- _Exercise prompt_:
Reproduce, please, only the lines from the first line below to the line containing "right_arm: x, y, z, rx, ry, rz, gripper", inclusive.

Data excerpts:
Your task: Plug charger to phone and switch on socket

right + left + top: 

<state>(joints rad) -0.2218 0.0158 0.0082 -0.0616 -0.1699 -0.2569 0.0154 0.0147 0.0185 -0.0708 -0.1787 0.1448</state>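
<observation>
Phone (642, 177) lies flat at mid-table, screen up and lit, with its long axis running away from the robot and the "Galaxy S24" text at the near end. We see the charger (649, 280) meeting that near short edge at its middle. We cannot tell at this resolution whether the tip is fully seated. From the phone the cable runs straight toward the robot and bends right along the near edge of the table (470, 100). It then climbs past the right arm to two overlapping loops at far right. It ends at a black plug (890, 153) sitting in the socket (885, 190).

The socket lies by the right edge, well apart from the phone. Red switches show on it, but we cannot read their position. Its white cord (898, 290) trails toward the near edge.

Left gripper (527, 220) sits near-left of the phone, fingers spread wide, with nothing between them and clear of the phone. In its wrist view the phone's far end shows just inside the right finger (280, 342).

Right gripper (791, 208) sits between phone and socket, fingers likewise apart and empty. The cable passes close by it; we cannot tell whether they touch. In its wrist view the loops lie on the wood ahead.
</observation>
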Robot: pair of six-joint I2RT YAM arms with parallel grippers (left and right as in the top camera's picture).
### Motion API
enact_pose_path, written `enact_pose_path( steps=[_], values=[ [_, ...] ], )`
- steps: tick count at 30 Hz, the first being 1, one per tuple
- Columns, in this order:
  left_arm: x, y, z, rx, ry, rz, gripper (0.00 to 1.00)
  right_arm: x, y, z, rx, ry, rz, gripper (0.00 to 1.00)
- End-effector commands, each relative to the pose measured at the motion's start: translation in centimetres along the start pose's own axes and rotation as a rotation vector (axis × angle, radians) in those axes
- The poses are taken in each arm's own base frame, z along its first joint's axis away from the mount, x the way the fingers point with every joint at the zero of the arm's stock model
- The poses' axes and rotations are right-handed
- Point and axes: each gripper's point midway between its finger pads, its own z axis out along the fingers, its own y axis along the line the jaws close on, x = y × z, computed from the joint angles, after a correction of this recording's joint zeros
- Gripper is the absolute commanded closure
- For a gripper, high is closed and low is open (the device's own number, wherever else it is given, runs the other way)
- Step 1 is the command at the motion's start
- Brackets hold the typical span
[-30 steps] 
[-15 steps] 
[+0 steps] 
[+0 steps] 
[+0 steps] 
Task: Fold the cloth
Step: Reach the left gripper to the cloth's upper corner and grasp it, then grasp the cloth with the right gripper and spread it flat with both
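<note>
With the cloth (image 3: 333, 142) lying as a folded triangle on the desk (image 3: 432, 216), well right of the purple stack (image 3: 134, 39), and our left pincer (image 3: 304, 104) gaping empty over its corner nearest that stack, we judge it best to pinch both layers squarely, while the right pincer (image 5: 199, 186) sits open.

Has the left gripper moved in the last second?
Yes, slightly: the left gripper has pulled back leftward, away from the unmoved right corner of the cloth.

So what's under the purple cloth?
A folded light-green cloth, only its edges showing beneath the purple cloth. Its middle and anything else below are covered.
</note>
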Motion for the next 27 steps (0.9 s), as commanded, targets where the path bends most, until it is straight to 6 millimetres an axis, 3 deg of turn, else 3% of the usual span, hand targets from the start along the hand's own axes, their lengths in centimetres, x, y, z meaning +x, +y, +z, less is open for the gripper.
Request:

- _Response for this exercise_:
Your task: Plug charger to phone and switch on socket

right + left + top: 

<state>(joints rad) -0.2218 0.0158 0.0082 -0.0616 -0.1699 -0.2569 0.0154 0.0147 0.0185 -0.0708 -0.1787 0.1448</state>
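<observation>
Phone (642, 177) lies flat at mid-table, screen up and lit, with its long axis running away from the robot and the "Galaxy S24" text at the near end. We see the charger (649, 280) meeting that near short edge at its middle. We cannot tell at this resolution whether the tip is fully seated. From the phone the cable runs straight toward the robot and bends right along the near edge of the table (470, 100). It then climbs past the right arm to two overlapping loops at far right. It ends at a black plug (890, 153) sitting in the socket (885, 190).

The socket lies by the right edge, well apart from the phone. Red switches show on it, but we cannot read their position. Its white cord (898, 290) trails toward the near edge.

Left gripper (527, 220) sits near-left of the phone, fingers spread wide, with nothing between them and clear of the phone. In its wrist view the phone's far end shows just inside the right finger (280, 342).

Right gripper (791, 208) sits between phone and socket, fingers likewise apart and empty. The cable passes close by it; we cannot tell whether they touch. In its wrist view the loops lie on the wood ahead.
</observation>
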Robot: pair of six-joint I2RT YAM arms with parallel grippers (left and right as in the top camera's picture).
### Motion API
enact_pose_path, written `enact_pose_path( steps=[_], values=[ [_, ...] ], )`
- steps: tick count at 30 Hz, the first being 1, one per tuple
- Columns, in this order:
  left_arm: x, y, z, rx, ry, rz, gripper (0.00 to 1.00)
  right_arm: x, y, z, rx, ry, rz, gripper (0.00 to 1.00)

This answer has no further content.